> **Required work**
In the listing that follows, the lines starting at the one containing "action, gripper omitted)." and ending at the one containing "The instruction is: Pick" are to be returned exactly, both boundary lines included, and no others.
==============================
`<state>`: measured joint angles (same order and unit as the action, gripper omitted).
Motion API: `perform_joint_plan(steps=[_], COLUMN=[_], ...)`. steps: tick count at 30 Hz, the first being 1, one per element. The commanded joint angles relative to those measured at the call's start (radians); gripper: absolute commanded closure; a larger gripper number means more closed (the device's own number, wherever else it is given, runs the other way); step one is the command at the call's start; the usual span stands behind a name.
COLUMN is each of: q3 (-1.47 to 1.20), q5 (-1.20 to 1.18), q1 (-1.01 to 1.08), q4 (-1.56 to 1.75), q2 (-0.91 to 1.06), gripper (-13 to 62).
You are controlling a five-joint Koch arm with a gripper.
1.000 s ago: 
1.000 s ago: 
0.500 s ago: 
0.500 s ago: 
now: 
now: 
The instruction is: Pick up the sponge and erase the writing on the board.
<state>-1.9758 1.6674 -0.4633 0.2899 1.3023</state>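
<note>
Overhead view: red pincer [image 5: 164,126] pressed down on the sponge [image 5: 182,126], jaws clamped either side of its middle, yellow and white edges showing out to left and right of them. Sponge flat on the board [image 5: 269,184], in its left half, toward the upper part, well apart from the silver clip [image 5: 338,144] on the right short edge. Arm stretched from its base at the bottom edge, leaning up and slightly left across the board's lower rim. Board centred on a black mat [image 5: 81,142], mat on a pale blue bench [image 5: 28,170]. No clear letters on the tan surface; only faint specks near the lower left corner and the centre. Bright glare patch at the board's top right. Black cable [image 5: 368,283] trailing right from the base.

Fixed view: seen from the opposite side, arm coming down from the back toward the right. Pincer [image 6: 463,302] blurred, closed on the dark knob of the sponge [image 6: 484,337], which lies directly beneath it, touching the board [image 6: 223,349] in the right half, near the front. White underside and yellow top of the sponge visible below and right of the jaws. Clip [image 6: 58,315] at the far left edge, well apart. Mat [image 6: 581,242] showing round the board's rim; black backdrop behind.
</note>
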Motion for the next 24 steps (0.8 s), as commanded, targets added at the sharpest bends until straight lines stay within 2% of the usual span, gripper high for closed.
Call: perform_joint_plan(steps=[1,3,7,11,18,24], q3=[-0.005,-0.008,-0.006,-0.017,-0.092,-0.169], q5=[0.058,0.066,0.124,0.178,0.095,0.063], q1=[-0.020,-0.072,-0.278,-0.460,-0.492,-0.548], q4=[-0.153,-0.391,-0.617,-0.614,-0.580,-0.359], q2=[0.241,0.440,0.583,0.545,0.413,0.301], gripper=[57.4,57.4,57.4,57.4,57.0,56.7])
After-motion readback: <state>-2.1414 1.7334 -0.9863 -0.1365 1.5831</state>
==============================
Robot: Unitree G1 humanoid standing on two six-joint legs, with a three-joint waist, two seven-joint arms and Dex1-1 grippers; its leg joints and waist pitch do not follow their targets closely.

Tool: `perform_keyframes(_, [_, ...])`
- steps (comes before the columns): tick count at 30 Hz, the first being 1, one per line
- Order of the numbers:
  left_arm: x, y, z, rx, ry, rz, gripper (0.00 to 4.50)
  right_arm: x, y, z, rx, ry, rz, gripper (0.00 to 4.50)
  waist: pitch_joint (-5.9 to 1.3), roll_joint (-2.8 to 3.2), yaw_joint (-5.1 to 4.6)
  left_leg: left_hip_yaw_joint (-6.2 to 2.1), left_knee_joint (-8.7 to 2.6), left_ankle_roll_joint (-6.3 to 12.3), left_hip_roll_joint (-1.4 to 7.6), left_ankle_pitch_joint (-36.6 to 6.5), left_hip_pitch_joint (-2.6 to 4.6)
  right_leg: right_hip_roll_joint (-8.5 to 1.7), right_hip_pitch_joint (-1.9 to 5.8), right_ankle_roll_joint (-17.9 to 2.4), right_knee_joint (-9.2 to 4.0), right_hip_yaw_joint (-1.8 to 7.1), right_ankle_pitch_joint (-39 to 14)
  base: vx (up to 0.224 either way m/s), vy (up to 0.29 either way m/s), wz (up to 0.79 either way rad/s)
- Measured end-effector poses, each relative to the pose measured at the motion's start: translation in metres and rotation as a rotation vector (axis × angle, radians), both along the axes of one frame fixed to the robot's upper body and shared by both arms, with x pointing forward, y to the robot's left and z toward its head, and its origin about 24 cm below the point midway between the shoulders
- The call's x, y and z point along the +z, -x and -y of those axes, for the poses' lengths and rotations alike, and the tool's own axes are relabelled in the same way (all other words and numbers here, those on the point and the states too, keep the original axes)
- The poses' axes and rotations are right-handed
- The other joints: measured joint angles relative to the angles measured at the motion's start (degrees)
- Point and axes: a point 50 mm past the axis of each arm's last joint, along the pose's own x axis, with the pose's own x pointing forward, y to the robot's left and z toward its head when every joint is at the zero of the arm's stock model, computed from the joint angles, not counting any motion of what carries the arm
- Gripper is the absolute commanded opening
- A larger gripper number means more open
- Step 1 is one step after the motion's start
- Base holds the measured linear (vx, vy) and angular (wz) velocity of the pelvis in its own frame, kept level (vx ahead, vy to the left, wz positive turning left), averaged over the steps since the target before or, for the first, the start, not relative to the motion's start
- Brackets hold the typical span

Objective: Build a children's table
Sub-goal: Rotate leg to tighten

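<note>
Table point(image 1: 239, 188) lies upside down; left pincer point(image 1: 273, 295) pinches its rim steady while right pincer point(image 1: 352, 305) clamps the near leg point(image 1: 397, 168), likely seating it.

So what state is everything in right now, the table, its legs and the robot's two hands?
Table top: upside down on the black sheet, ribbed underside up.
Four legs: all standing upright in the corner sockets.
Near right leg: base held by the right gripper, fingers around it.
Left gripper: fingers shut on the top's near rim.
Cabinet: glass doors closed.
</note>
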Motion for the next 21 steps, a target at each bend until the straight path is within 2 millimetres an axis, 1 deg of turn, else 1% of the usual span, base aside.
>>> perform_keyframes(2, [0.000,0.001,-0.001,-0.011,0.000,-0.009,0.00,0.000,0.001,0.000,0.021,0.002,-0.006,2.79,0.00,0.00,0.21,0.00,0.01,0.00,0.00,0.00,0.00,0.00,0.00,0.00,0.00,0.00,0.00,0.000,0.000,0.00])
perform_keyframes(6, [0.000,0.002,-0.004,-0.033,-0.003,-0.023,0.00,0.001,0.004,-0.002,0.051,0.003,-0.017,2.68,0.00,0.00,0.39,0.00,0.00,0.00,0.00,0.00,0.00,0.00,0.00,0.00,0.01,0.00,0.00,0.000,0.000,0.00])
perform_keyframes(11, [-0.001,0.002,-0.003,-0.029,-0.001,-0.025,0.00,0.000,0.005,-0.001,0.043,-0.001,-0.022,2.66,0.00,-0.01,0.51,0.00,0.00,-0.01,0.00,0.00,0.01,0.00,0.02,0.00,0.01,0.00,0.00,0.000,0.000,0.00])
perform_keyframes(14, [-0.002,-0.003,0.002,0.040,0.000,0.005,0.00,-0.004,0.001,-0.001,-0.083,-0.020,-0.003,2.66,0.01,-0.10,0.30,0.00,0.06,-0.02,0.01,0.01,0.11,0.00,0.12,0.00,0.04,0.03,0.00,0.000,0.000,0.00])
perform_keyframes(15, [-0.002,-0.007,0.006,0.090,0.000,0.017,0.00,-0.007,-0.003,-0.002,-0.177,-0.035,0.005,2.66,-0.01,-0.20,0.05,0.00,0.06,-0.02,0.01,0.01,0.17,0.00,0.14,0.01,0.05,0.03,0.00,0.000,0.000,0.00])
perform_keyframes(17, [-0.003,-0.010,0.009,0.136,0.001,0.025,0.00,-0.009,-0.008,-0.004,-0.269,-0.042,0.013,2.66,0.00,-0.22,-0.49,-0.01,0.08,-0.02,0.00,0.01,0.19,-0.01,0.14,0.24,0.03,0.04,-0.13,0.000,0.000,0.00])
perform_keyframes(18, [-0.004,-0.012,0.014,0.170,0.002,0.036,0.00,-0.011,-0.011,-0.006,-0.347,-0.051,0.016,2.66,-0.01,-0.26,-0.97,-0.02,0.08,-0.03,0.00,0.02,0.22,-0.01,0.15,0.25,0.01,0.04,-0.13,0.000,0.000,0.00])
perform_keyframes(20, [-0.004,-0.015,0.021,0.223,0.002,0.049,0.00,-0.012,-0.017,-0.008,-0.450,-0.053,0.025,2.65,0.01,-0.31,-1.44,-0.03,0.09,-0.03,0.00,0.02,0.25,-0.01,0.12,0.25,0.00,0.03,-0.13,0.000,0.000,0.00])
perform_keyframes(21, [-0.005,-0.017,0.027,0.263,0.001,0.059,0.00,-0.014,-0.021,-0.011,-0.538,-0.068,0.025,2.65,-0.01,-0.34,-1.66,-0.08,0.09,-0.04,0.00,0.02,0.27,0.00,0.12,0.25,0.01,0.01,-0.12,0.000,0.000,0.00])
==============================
> **Task solution**
`<state>`: measured joint angles (same order and unit as the action, gripper omitted).
Motion API: `perform_joint_plan(steps=[_], COLUMN=[_], ...)`. steps: tick count at 30 Hz, the first being 1, one per element. The commanded joint angles relative to those measured at the call's start (radians); gripper: absolute commanded closure; a larger gripper number means more closed (the device's own number, wherever else it is given, runs the other way); step one is the command at the call's start; the usual span stands behind a name.
COLUMN is each of: q3 (-1.47 to 1.20), q5 (-1.20 to 1.18), q1 (-1.01 to 1.08), q4 (-1.56 to 1.75), q2 (-0.91 to 1.06), gripper (-13 to 62).
You are controlling a five-joint Koch arm with a gripper.
1.000 s ago: 
1.000 s ago: 
0.500 s ago: 
0.500 s ago: 
now: 
now: 
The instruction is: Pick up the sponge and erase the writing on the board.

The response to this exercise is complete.